_Aim of the task:_
Please find all lines in the data that hold the string "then" and copy them.
◆ ◆ ◆ ◆ ◆
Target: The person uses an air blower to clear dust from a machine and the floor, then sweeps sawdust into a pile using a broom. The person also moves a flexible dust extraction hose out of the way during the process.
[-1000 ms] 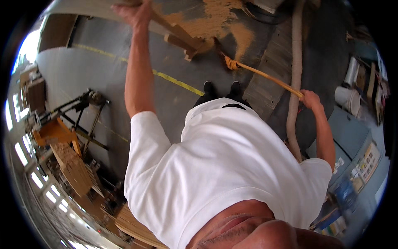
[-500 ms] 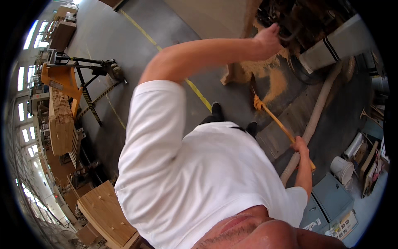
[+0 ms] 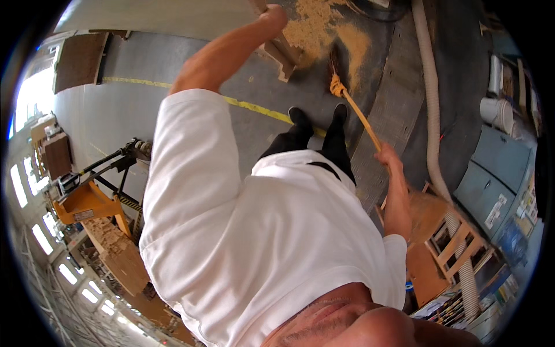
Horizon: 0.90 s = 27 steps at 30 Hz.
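Note:
My right hand [image 3: 388, 155] is closed round the wooden handle of a broom [image 3: 361, 118]. The handle slants away to an orange binding, and the dark bristles rest on the floor beside loose sawdust [image 3: 354, 45]. My left arm reaches far forward. At its end my left hand [image 3: 273, 18] is curled at the edge of a large upright wooden panel [image 3: 281, 52], seemingly gripping it; part of its fingers is hidden.
A ribbed hose [image 3: 429, 75] runs along the floor on the right, past a wooden frame [image 3: 454, 248] and grey-blue cabinets [image 3: 491, 173]. A white bucket [image 3: 497, 113] is by them. Left stand a yellow-orange pallet truck [image 3: 87, 202] and stacked boards [image 3: 118, 254]. Yellow tape [image 3: 254, 108] marks the floor.
The view has turned, so machinery at the upper right has left it. My left hand has gone from beside that machinery to the panel's edge. The broom stays in my right hand.

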Available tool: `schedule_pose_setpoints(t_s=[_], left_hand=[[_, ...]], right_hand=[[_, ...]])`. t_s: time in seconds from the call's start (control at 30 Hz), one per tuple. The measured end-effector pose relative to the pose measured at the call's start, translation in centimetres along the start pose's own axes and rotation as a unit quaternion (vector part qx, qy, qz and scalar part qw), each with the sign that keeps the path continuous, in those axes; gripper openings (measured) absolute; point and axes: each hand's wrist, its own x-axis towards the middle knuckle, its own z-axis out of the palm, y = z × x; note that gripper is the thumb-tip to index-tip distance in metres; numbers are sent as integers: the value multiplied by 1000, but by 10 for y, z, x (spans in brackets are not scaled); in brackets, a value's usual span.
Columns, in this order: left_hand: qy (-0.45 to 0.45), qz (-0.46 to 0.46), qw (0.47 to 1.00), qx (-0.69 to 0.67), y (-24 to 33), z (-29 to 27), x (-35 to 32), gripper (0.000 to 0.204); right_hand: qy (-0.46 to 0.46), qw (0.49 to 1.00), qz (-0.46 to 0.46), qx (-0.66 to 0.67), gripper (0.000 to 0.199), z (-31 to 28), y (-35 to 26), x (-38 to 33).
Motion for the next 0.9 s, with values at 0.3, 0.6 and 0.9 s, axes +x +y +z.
schedule_pose_setpoints(t_s=[0.3, 0.6, 0.9], left_hand=[[-93, 89, 992, -7, 59, -17, -100, 31], [-161, 14, 985, -59, 139, -17, -221, 18], [-343, -36, 920, -188, 179, -10, -329, 26]], right_hand=[[8, 999, -10, -33, 39, -11, 10, -8], [26, 988, -61, -140, 37, -57, 59, 14], [11, 972, -93, -215, 42, -116, 77, 46]])
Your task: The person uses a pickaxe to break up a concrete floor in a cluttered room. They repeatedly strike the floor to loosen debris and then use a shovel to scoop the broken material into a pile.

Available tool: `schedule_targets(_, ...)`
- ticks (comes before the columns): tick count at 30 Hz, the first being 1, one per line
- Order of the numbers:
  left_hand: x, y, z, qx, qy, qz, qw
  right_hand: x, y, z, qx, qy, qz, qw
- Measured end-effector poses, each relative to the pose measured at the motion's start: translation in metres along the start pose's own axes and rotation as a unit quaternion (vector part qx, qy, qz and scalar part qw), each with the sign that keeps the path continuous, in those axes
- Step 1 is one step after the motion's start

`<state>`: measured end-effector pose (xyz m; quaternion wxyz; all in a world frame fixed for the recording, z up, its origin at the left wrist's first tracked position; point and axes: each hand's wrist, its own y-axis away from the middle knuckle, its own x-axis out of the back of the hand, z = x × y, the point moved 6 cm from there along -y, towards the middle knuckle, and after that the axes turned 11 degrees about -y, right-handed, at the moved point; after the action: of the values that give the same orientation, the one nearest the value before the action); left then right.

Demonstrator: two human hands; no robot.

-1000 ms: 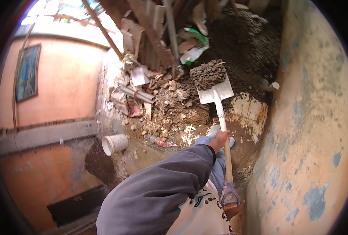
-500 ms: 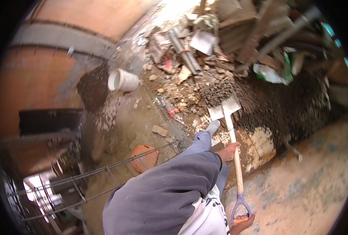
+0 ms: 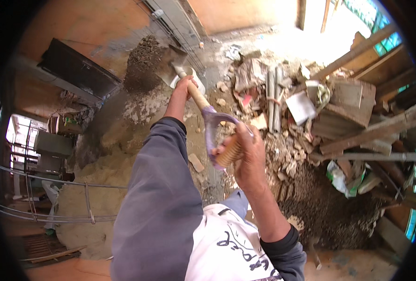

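Observation:
A shovel (image 3: 199, 98) with a wooden shaft and a purple D-shaped handle with an orange grip reaches away from me to the far left. My left hand (image 3: 187, 87) is wrapped round the shaft close to the blade. The fingers of my right hand (image 3: 250, 159) close round the handle's grip, near the middle of the view. The blade is blurred and lies over the edge of a dark heap of gravelly soil (image 3: 144, 63) by the wall. A white bucket (image 3: 200, 83) stands right beside the shaft, partly hidden by it and my left hand.
Rubble with bundled grey pipes (image 3: 274, 98) and a white sheet (image 3: 300, 107) lies to the right. Beyond it are wooden beams (image 3: 371, 133). Another dark soil heap (image 3: 325, 215) spreads at lower right. Rebar (image 3: 53, 215) crosses at left above pale sand (image 3: 91, 187). A brick piece (image 3: 196, 162) lies nearby.
The shovel has swung from the dark soil on the right to the heap at the far left, both hands still on it. The view has turned left. Loose soil no longer shows heaped on the blade.

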<state>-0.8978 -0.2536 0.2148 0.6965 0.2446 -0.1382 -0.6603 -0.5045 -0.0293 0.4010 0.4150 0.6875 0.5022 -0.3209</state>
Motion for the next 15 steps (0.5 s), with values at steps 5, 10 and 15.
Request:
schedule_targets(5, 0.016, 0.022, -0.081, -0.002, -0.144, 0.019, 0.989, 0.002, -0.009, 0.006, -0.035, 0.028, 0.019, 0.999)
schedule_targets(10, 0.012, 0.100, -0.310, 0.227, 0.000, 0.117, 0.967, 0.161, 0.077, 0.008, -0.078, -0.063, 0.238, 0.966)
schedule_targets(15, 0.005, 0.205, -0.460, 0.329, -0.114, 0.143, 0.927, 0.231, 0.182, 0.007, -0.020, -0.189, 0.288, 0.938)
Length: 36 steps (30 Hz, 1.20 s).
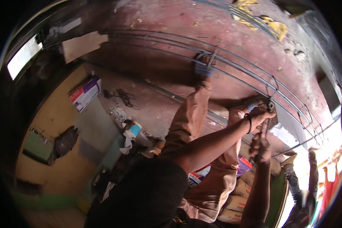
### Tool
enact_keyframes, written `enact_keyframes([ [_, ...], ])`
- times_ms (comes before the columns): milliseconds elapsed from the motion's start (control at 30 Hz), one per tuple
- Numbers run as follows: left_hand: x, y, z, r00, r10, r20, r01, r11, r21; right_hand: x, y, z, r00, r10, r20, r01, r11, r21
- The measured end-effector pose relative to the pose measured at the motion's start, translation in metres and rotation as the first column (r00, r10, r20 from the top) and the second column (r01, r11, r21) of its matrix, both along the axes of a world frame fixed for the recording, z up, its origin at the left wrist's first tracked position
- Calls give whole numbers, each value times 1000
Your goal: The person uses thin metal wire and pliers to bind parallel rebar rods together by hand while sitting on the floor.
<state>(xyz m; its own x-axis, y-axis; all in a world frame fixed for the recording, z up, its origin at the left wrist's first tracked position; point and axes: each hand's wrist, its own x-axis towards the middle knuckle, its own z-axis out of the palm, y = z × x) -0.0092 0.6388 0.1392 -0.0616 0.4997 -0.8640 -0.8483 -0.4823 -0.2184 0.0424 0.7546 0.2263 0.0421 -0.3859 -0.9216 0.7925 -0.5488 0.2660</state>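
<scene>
**Head view: two hands at a tie on a rebar cage**

Head view showed long thin steel bars (pixel 231 62) lying side by side across a worn red floor (pixel 171 19), curving with the lens, crossed at intervals by dark wire stirrups (pixel 273 84). The bars looked grey and dull, and ran from the upper left down to the bright right edge.

The left hand (pixel 259 116), a dark band at its wrist, was closed at a joint where a stirrup met the bars; what it pinched was too small to tell. Just below it the right hand (pixel 260 146) was curled shut around a slim dark tool (pixel 265 127) that pointed up toward the same joint. The person's trousered legs stretched out along the floor, one shoe (pixel 203 68) planted on the bars, the other foot close by the working hands.

At left, a white, red and purple carton (pixel 85 93) sat on a yellowish surface. A white and blue tub (pixel 133 130) stood nearer the middle. By the lower right, tan paper sacks (pixel 237 201) were stacked, with a purple and red packet (pixel 244 165) above them. Yellow rags (pixel 268 24) lay at the top
</scene>
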Motion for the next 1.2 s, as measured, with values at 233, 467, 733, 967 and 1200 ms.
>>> enact_keyframes([
  [233, 20, 24, -2, 990, 71, -125, -106, 948, -300, -3, -22, 27, 15, 994, 107, -576, -78, 814],
  [467, 11, 13, -2, 886, -360, -291, 127, 793, -596, 16, -18, -7, 588, 807, -54, -612, 487, 623],
  [733, 7, 2, -5, 987, -93, -134, 60, 971, -232, 16, -37, 12, 424, 905, 25, -577, 249, 777],
  [967, 9, 3, -15, 970, -156, -187, 82, 932, -354, 26, -18, -22, 712, 684, -162, -562, 692, 453],
  [1200, 12, -2, -7, 954, -219, -204, 173, 960, -218, 31, -42, 5, 691, 704, -165, -383, 550, 742],
])
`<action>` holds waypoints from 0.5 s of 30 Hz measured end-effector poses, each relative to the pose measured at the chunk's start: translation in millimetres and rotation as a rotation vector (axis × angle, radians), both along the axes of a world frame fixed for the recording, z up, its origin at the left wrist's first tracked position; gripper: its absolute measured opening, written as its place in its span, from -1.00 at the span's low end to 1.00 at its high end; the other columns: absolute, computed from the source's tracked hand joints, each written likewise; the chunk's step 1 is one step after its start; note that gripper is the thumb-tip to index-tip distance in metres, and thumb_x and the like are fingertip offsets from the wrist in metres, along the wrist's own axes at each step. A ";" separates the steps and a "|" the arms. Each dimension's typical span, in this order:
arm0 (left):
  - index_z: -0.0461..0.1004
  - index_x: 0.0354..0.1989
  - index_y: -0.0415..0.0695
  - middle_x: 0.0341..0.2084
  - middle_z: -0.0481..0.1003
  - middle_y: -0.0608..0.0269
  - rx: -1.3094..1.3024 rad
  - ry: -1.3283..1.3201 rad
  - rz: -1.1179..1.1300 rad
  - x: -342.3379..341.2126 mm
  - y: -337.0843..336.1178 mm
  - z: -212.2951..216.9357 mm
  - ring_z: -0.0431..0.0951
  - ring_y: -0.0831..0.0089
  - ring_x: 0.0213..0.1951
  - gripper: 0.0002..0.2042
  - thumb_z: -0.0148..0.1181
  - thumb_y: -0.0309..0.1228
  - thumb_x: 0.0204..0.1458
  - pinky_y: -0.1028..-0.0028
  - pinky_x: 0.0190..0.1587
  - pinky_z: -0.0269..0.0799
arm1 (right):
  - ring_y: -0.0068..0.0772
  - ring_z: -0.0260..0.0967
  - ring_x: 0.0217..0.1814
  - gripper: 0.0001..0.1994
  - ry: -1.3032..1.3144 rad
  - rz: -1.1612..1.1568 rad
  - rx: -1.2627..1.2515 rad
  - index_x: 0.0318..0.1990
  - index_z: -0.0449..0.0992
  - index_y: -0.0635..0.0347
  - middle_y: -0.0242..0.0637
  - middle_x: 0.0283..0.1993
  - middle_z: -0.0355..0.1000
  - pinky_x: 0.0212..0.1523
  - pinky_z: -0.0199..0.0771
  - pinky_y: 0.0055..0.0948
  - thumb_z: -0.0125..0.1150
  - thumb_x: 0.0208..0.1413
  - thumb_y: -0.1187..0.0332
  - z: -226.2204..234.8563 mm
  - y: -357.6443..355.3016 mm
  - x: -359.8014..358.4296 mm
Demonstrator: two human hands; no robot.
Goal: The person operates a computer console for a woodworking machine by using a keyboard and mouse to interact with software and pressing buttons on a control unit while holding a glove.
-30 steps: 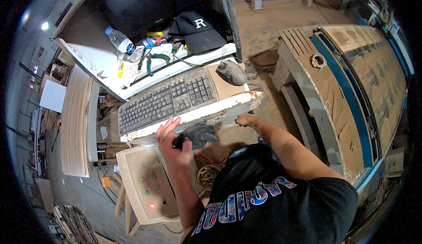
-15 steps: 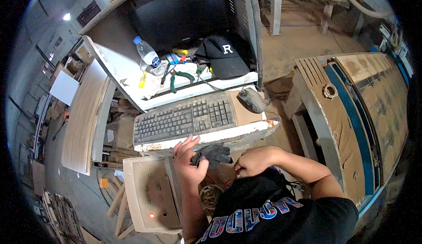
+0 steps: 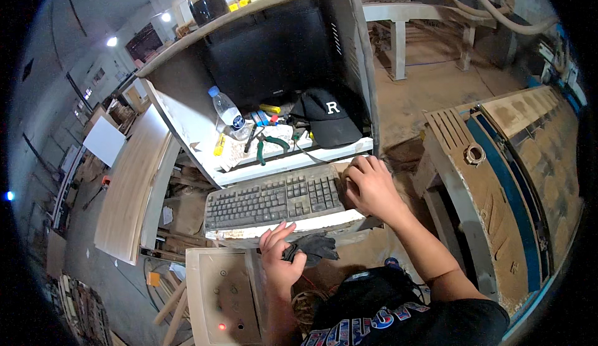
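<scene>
My left hand (image 3: 282,263) is closed around a black glove (image 3: 316,247), which hangs out to the right below the front edge of the keyboard shelf. My right hand (image 3: 374,187) lies curled over the computer mouse at the right end of the shelf, and the mouse itself is almost wholly hidden under the palm. Beside it on the left sits a dusty black keyboard (image 3: 274,201). Behind the keyboard, inside the cabinet, are green-handled pliers (image 3: 272,144), a black cap (image 3: 333,118) and a water bottle with a blue cap (image 3: 228,114).
A dark monitor (image 3: 268,47) stands within the cabinet. A beige control box (image 3: 212,296) with a lit red lamp is below left. Stacked boards (image 3: 134,190) lie further left. On the right stands a dusty machine bed (image 3: 479,202) with a metal ring (image 3: 474,154) on it.
My right hand has moved from near my body forward onto the mouse. My left hand still holds the glove. The view has tilted up, showing a jug on the cabinet top.
</scene>
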State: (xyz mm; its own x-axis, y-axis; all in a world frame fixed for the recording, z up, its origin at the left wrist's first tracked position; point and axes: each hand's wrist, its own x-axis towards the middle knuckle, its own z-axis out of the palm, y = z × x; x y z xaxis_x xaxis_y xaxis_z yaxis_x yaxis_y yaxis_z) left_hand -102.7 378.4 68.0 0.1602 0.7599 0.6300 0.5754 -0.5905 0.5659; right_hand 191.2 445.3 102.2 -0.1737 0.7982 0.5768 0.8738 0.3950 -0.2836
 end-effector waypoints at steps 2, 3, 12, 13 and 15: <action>0.29 -0.48 -0.14 0.14 0.69 0.12 -0.020 0.032 0.009 -1.1 -2.3 3.5 0.56 0.03 0.35 -0.77 0.30 -0.56 -0.13 -0.08 0.45 0.26 | 0.10 0.36 0.23 -0.67 0.014 -0.037 0.063 -0.03 0.59 0.15 -0.10 0.07 0.46 0.23 0.39 0.02 0.45 0.04 0.33 -3.7 0.7 -0.9; 0.29 -0.46 -0.14 0.14 0.68 0.13 -0.009 0.038 -0.001 -2.2 -1.0 1.4 0.56 0.03 0.36 -0.77 0.29 -0.57 -0.12 -0.05 0.44 0.27 | 0.16 0.33 0.29 -0.62 0.020 -0.058 -0.010 0.04 0.59 0.16 -0.04 0.14 0.43 0.30 0.36 0.06 0.45 0.06 0.31 -1.6 -1.2 -0.5; 0.28 -0.46 -0.12 0.14 0.68 0.13 -0.015 0.041 -0.012 -2.7 3.1 0.6 0.56 0.03 0.35 -0.77 0.28 -0.56 -0.16 -0.04 0.45 0.24 | 0.29 0.30 0.38 -0.57 0.087 -0.118 -0.137 0.17 0.58 0.16 0.08 0.30 0.40 0.39 0.33 0.18 0.38 0.14 0.30 -14.1 5.6 1.4; 0.28 -0.46 -0.12 0.14 0.68 0.13 -0.014 0.041 -0.014 -2.2 3.3 0.3 0.56 0.03 0.35 -0.77 0.28 -0.56 -0.16 -0.04 0.45 0.24 | 0.31 0.30 0.39 -0.57 0.091 -0.109 -0.167 0.18 0.58 0.15 0.09 0.33 0.40 0.39 0.33 0.20 0.37 0.14 0.30 -14.0 5.9 2.2; 0.28 -0.49 -0.12 0.14 0.69 0.13 -0.029 0.015 -0.002 -2.3 2.4 -1.0 0.57 0.02 0.35 -0.78 0.28 -0.55 -0.17 -0.04 0.46 0.22 | 0.32 0.31 0.39 -0.57 0.075 -0.114 -0.161 0.19 0.59 0.13 0.09 0.34 0.39 0.40 0.34 0.20 0.36 0.15 0.30 -15.3 5.9 1.0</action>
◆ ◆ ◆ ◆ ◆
_Completed task:_
Target: The person uses an air blower to clear dust from a machine and the floor, then sweeps sawdust into a pile using a broom. The person also moves a flexible dust extraction hose out of the way during the process.
Your task: The person uses a pickaxe to break up a concrete floor in a cluttered room. They repeatedly strike the floor to loosen debris and then use a shovel to scoop the broken material into a pile.
`<state>`: measured end-effector pose (xyz m; quaternion wxyz; all in a world frame fixed for the recording, z up, its origin at the left wrist's first tracked position; point and axes: each hand's wrist, its own y-axis away from the middle knuckle, its own x-axis out of the back of the hand, z = x × y, the point moved 6 cm from there along -y, towards the middle knuckle, and after that the axes turned 11 degrees about -y, right-handed, at the moved point; after the action: of the values that give the same orientation, the one nearest the value before the action); left then right.

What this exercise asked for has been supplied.